The problem is that Airbnb hasn’t yet come up with a solution for identifying and removing these types of hosts from its platform, nor did it reveal their identities in the New York City data. That’s why New York City councilmember Helen Rosenthal, an outspoken critic of Airbnb, feels as though the community compact is “rhetoric with no substance behind it.”

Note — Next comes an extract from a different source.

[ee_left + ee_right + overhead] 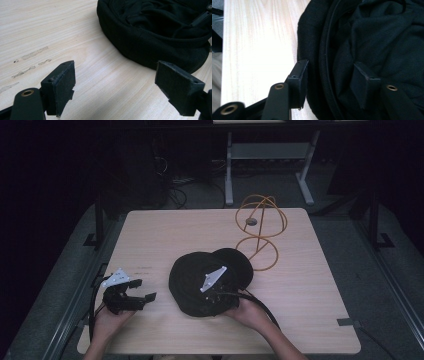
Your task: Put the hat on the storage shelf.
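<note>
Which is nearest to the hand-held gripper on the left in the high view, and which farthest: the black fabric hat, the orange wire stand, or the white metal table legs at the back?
From the left hand-held gripper:
1. Black fabric hat, just to its right on the wooden table.
2. Orange wire stand, at the table's far right part.
3. White metal table legs, on the floor beyond the table's far edge.
</note>
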### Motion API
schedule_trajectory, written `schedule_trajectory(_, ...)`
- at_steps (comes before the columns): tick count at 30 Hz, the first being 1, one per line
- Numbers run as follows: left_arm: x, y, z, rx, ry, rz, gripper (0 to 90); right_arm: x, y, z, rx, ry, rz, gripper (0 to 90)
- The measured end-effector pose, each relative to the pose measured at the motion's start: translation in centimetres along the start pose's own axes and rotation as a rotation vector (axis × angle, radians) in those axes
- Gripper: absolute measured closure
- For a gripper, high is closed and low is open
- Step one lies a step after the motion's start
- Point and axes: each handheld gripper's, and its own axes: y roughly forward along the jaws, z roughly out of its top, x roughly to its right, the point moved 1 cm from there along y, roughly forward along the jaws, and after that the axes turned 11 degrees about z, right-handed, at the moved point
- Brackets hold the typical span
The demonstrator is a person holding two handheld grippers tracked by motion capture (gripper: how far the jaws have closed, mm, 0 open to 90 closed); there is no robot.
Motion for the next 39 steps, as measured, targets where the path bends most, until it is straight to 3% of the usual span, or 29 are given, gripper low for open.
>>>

“My hope was that they would give us the names and addresses of those individuals that are breaking the law,” Rosenthal tells me by phone. “And we did specifically talk about this—I asked them to take the most egregious lawbreakers and give us their names and addresses so the city enforcement agents could enforce the law.” Instead, Rosenthal says she saw the same tables and columns of anonymized raw data that I did in Civic Hall, just one day earlier. Rosenthal is among the members of City Council sponsoring legislation that would dramatically increase fines on New Yorkers who illegally rent out their dwellings.

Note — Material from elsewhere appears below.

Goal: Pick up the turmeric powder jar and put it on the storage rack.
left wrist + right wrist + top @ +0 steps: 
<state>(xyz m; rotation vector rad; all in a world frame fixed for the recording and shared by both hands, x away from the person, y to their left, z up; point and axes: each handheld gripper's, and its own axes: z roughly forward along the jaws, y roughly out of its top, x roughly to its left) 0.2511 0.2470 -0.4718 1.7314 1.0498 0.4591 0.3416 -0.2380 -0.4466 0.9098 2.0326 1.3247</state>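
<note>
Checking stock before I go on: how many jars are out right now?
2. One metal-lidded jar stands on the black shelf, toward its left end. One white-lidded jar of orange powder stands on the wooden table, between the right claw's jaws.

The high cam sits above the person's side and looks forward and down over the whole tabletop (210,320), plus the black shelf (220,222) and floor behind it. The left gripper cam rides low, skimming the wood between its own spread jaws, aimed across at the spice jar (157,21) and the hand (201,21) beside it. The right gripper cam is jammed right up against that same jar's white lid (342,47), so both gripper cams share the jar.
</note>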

“When I met with Chris Lehane (Airbnb’s recently appointed head of policy and a former Bill Clinton aide), he said flat out that he did not agree with our laws,” Rosenthal says. “I did not realize that a $25 billion company can just decide which laws they do and do not agree with.”

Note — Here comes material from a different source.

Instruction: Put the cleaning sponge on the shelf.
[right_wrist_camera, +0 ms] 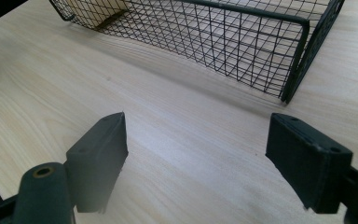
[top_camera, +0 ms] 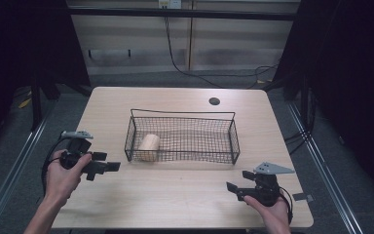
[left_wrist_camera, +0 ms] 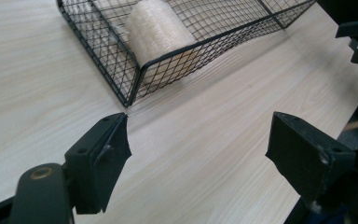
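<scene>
Left gripper: the two black jaws stand wide apart with nothing between them. In the left gripper view they frame bare tabletop, and the near corner of the black wire-mesh basket lies just ahead of the left-hand jaw, not touching it. A person's left hand holds the gripper body over the left side of the pale wood-grain table, with the jaws pointing toward the basket's left end.

Right gripper: the jaws are likewise spread wide and hold nothing. In the right gripper view they frame bare tabletop, and the basket's other near corner stands ahead of the right-hand jaw, apart from it. The person's right hand holds this gripper near the table's front right, with the grey three-cornered plate on top of it.

Basket: rectangular, open at the top, and placed at the middle of the table with its long side facing the person. Both grippers are outside it.

Cream-coloured spool of thread: a short cylinder lying on its side inside the basket, at the left end, against the front wall. In the left gripper view the spool shows through the mesh, beyond the near corner.

A small dark round hole sits in the tabletop behind the basket.
</scene>
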`<move>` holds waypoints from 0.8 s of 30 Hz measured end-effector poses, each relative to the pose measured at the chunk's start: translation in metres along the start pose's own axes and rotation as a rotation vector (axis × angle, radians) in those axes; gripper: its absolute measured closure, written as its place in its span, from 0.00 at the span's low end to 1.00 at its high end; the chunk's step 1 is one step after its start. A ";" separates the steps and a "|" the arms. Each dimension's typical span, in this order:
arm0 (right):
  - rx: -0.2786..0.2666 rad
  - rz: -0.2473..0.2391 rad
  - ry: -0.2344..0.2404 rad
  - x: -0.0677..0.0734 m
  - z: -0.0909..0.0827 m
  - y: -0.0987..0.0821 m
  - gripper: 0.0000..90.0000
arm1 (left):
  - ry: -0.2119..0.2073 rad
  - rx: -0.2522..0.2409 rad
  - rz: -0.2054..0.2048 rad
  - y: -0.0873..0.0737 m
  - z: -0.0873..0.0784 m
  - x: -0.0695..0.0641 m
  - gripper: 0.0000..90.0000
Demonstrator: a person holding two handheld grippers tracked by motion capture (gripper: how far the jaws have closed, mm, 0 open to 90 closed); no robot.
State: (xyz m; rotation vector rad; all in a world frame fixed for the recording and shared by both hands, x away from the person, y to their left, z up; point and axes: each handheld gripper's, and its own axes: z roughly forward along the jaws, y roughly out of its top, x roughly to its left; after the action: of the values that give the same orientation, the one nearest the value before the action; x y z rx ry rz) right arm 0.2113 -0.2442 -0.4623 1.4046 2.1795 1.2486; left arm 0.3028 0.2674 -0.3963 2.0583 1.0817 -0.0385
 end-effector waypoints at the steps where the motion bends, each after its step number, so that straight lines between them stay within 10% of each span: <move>1: -0.001 0.002 0.000 0.000 0.000 0.000 0.23 | 0.005 -0.002 0.005 -0.004 -0.001 0.001 0.23; 14: 0.001 0.003 -0.008 0.000 0.000 0.000 0.23 | 0.068 -0.027 -0.011 -0.046 -0.007 -0.009 0.23; 24: 0.000 0.000 -0.010 0.000 -0.001 0.000 0.23 | 0.029 -0.078 -0.050 -0.076 0.001 -0.014 0.23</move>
State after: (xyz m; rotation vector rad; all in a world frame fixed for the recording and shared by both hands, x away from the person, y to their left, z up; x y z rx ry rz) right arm 0.2107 -0.2441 -0.4618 1.4079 2.1723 1.2391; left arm 0.2404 0.2816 -0.4395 1.9681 1.1349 0.0086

Airbnb says it would like more people to come see its data and form their own conclusions about its operations. The company estimates that about two dozen people—mostly politicians and reporters—have visited thus far, but says that anyone is welcome to make an appointment, and that it plans to continue arranging meetings in Civic Hall as needed. “Everyone who’s come in has looked at slides and talked to us and heard the talking points and sound bites,” Petersmeyer says. “But what’s most important is that they then come back into this room and actually play with the data tables themselves.” For Airbnb, it’s crucial that this attempt at openness comes off as earnest, that it can dispel what it says is myth with facts.
How the public and its legislators respond in New York will be a litmus test of whether the community compact can pass muster in other cities across America. One possibility is that Airbnb’s play to New York is received as nothing but a well-staged show. The fact of the matter is that, once you got into that room in Civic Hall and saw the spreadsheets on Airbnb’s laptops, what they had to say wasn’t all that interesting. The tables were polished and the raw data was anonymized. It’s tough to say what a person could really gain from simply scrolling through the rows and columns. That attempt to guard something not clearly worth hiding is what makes it feel like the data being shared doesn’t tell the whole story.
Airbnb should be aware of this shortcoming more than anyone. The business of home-sharing—of getting hosts to rent their properties to total strangers—fundamentally relies on Airbnb’s ability to engender trust in its community. As the company says on its website, “Trust is what makes it work.” The community compact says that Airbnb is ready to extend its trust to cities, and only asks that they reciprocate. The New York data release leaves the impression that Airbnb’s trust is conditional.